Daniel slid his empty glass toward Nephi, and finally met his gaze. “Sometimes.”

The woman with the umbrella was ordering drinks as Nephi went to the bar for another round. Lace-trimmed white silk—wet, but not yet grimy—peered from beneath her trench coat. For a moment, he lost his balance, his focus humming in two directions. He touched the woman above the elbow.

“Your slip is showing,” he said.

She turned around holding a glass of blush. The wine glowed in the bar lights— so bright it was bluish at the edges. The woman’s eyes were wide set, almost on the sides of her head like a fish. She gave off an innocent confidence. An ingenue, thought Nephi, but only if her dad was the producer. She leaned against the bar, then wavered, and Nephi could tell she felt as drunk as he did.

“I’m not wearing a slip,” she said.

“I’m sure it feels that way by now. Just wait until it’s around your ankles.”

“You’re making the other side of the room sound really good right now.” But the woman pulled herself onto a stool, and rotated her shoulders out of her coat. It looked like she was wearing a wedding dress.

“Sorry,” said Nephi. “That was creepy. Did you get married today or something?”

“Yes.” The woman crossed her legs and shuddered. “See that over there?”

Nephi looked and saw Daniel’s eyes—italics—right on him.

“Across the room,” said the woman, “If you keep talking to me, that’s where I’m gonna be.”

“That’s where I’m gonna be too,” said Nephi. “My friend’s sitting over there, and I think he’s checking you out.”

Nephi wobbled back to the table, shots in his hands, unreasonable dreams of a threesome keeping him going. Daniel had a bottle of Old Crow in his hand.

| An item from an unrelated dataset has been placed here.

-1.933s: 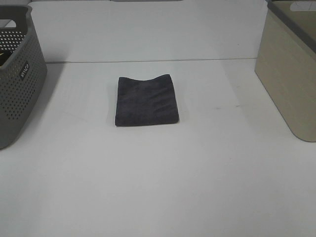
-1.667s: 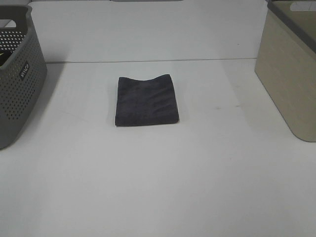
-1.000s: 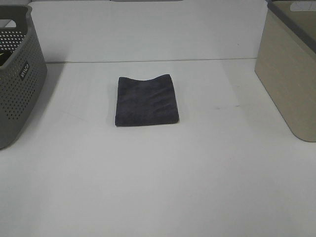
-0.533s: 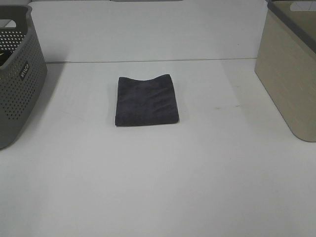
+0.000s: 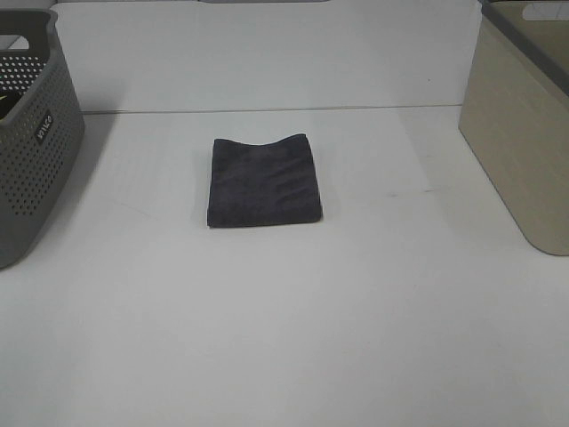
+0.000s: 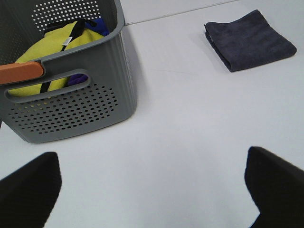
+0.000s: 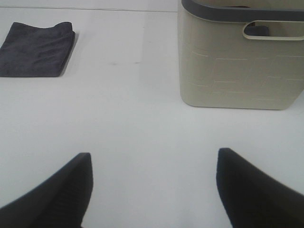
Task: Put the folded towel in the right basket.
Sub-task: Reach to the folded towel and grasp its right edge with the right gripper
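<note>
A dark grey folded towel (image 5: 264, 181) lies flat on the white table, a little left of centre. It also shows in the left wrist view (image 6: 249, 40) and the right wrist view (image 7: 38, 49). The beige right basket (image 5: 524, 124) stands at the table's right edge, also in the right wrist view (image 7: 240, 54). Neither arm shows in the exterior high view. My left gripper (image 6: 152, 190) is open and empty, far from the towel. My right gripper (image 7: 154, 190) is open and empty, near the beige basket.
A grey perforated basket (image 5: 31, 133) stands at the left edge; the left wrist view shows it (image 6: 66, 90) holding yellow and blue cloth. A white wall runs behind the table.
</note>
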Controlling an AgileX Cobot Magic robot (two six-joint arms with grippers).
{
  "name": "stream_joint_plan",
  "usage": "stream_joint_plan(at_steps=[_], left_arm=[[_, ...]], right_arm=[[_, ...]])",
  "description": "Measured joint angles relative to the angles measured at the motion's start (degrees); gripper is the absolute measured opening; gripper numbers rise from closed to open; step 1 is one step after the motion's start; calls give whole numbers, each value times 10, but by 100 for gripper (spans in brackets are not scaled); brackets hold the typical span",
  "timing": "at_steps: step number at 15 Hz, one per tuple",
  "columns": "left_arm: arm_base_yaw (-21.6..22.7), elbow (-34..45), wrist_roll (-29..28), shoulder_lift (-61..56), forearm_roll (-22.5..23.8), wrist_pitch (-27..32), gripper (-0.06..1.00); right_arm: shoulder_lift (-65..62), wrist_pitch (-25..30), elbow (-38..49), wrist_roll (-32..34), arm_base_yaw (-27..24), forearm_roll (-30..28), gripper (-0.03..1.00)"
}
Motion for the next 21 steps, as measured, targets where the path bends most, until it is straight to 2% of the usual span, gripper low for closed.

“You had liquor this whole time?” said Nephi.

“Yeah. Bus fare too.”

Nephi rubbed his eyes. He pulled the lids tight over his eyeballs. Give to me your leather, sang the jukebox, and he felt himself sink into it. Take from me my lace.

“I can’t think of a witty way to put this,” said Nephi through closed eyes. “I think you’re really hot.”

Take from me my lace. He could feel the woman approaching from behind and turned, blinking, to greet her.

“Fucking faggots,” she said, and some wine slipped out of her glass and down the front of her dress.

Once they were back in the truck, she became known as the Blushing Bride. An easy target, a pink apparition against the slate of the sky, she was all they needed to talk about as Nephi drove them—drunkenly, cautiously—home to Portland. The Blushing Bride was what kept Daniel close to Nephi as he hunted for his spare key beneath the mat, and even closer later, as they wrestled in bed, relieved and awkward. Awkward, yes, but only half as awkward as if she’d never spilled that wine on herself. Their bond formed out of the Blushing Bride’s absent humiliation, thought Nephi. It was almost as if they’d had that threesome after all.